The discovery of dendritic cells (DC) is a key breakthrough in the field of immunology (Steinman & Cohn, 1973). DC play an important role in the induction of protective adaptive immunity, including the antitumor T-cell response. Immature DC and DC progenitors can be recruited into the TME, where progenitors can differentiate into DC (Diao et al., 2010, Salmon, 2016), and depending on the molecular signals they receive, DC can be successfully or inefficiently activated. Migratory DC of the classical DC (cDC) type have the unique ability to transport tumor-associated antigens (TAAs) from the tumor microenvironment (TME) to the tumor-draining lymph nodes (TDLN) where they can initiate tumor-specific T-cell responses (Broz et al., 2014, Roberts et al., 2016). Primed T-cells then enter the TME to directly kill tumor cells or to modulate the state of resident immune cells, which may eventually lead to tumor control (Chen & Mellman, 2013). Type 1 cDC (cDC1) can be licensed by CD4+ T-cells to mature, optimizing antigen presentation, costimulatory and other function that foster clonal expansion, effector- and memory differentiation of T-cells in both TDLN and TME (Borst et al., 2018, Ferris et al., 2020, Lei, 2023). A recent study supports the importance of the interaction between tumor-infiltrating DC and CD4+ T-cells via MHC-II-restricted antigen presentation in preventing tumor-reactive CD8+ T-cell dysfunction (Kilian et al., 2023). DC provide co-stimulatory signals in the TME that are crucial for further effector differentiation of TCF1+ stem-like CD8+ T-cell primed in TDLN (Prokhnevska et al., 2023). DC not only help maintain a TCF1+ stem-like CD8+ T-cell reservoir in TDLN (Schenkel et al., 2021) but also shape T-cell heterogeneity (Burger et al., 2021) in specific niches in the TME, such as specific DC-rich niches (Duraiswamy et al., 2021, Jansen et al., 2019), tertiary lymphoid structures (TLS) (Meylan et al., 2022) or “stem-immunity hubs” (Chen et al., 2023). Patients with progressive cancer lack these “immune niches” (Jansen et al., 2019) (non-inflamed tumors), suggesting that these “immune” niches in the TME (inflamed tumors) are one of the key determinants of cancer immune control.

While being pivotal for the induction of antitumor immunity, DC also have an essential function in the maintenance of immune tolerance (Steinman, 2012). This task is accomplished through multiple immune checks and balances (Pardoll, 2012), which include stimulatory immune checkpoint proteins (ICPs) that promote protective immunity and inhibitory ICPs that prevent immunopathology and autoimmunity (Webster, 2014). ICPs regulate diverse immune functions in a context-dependent manner. In the TME, tumor cells via various factors and signal pathways exert suppressive properties which contribute to the abnormal regulation of DC. The key features of the negative regulation on DC functions (Wculek et al., 2020) by tumors include inhibiting DC differentiation/recruitment/maturation, interfering with TAA cross-presentation, modifying DC metabolism and compromising DC viability. DC can be polarized into immunosuppressive/tolerogenic states, that are incapable of migrating to the TDLN and have no ability to (cross) present TAAs, resulting in tumor growth and disease progression because of insufficient DC-mediated antitumor immunity. T-cell based tumor immunity is compromised when cDC are absent in the TME and/or cDC are not able to migrate to the TDLN (Broz et al., 2014, Roberts et al., 2016, Spranger et al., 2017). Thus, better understanding of ICP functions on DC is crucial for strategies to reinvigorate impaired DC functions in cancer patients, which will potentially lead to conversion of the TME from a non-inflamed to an inflamed state.
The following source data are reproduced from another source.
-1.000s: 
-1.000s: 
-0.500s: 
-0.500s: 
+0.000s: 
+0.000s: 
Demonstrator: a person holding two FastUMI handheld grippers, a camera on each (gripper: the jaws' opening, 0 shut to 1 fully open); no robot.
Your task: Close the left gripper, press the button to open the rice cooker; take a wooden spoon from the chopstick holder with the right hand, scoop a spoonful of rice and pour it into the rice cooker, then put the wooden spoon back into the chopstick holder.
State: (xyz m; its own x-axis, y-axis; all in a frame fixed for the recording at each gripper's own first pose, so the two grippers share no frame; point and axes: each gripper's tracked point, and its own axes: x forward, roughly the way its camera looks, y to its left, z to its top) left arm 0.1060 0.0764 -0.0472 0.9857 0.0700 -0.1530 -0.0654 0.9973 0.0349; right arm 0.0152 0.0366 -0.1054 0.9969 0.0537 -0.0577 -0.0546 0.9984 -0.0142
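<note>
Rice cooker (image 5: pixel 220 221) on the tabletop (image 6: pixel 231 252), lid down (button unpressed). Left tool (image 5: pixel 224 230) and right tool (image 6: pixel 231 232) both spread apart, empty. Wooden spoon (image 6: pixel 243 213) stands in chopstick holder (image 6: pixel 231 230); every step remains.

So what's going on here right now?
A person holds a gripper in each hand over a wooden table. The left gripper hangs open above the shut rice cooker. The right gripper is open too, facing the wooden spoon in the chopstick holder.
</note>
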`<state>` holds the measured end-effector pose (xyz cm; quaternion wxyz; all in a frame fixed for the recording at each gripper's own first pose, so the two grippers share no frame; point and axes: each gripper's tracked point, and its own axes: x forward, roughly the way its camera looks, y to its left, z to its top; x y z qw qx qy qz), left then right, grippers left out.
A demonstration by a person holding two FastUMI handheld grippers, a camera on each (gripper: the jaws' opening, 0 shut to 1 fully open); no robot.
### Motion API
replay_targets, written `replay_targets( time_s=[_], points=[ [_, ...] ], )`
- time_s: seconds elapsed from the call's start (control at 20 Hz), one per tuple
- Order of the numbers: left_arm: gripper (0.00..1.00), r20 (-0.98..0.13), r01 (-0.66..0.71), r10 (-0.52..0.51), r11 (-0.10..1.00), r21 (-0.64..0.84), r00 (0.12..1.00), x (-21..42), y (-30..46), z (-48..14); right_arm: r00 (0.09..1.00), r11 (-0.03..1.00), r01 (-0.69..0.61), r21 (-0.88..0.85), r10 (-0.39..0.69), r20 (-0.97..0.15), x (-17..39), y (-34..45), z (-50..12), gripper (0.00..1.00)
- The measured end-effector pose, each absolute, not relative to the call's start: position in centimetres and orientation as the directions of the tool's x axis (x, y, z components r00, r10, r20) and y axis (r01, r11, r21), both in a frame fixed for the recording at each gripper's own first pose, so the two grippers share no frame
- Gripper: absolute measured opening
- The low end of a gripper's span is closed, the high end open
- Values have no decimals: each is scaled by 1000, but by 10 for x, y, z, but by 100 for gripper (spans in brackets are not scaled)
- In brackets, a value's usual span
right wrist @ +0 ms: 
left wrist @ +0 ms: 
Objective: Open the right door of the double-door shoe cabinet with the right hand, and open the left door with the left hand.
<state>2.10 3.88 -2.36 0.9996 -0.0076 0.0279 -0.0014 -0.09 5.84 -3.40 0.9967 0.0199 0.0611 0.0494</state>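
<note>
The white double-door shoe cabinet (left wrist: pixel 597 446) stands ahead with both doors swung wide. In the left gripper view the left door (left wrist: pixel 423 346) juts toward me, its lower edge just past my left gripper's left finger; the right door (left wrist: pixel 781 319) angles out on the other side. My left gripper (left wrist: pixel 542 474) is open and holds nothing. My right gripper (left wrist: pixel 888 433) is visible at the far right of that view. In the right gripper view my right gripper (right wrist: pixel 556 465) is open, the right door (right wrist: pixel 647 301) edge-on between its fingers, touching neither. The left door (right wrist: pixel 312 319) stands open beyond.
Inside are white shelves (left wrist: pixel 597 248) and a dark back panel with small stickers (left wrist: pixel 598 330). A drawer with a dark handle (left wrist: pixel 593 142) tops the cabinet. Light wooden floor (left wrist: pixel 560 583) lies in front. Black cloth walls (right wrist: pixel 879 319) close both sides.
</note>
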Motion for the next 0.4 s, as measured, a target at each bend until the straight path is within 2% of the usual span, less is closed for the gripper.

Using blocking antibodies against inhibitory ICPs, an approach called immune checkpoint blockade (ICB), is a key strategy in immune-oncology research and some approaches have successfully been translated to the clinic (Gaikwad, Agrawal, Kaushik, Ramachandran, & Srivastava, 2022). However, the response rate for ICB and agonists of stimulatory ICPs is still unsatisfactory (Mayes et al., 2018, Ribas and Wolchok, 2018). Until now, efforts have been made mainly on targeting T-cells, which are critical for successful immunotherapies (Pardoll, 2012, Wei et al., 2018). Innate ICP biology is a relatively new area of research and increasing evidence indicates that therapeutic intervention of ICPs on DC contributes to the efficacy of checkpoint therapies (Mayoux, 2020, Sharpe and Pauken, 2018). In this review, we discuss DC functions in tumor immunology and elaborate therapeutic potential of DC-intrinsic ICP currently under investigation for in the cancer context.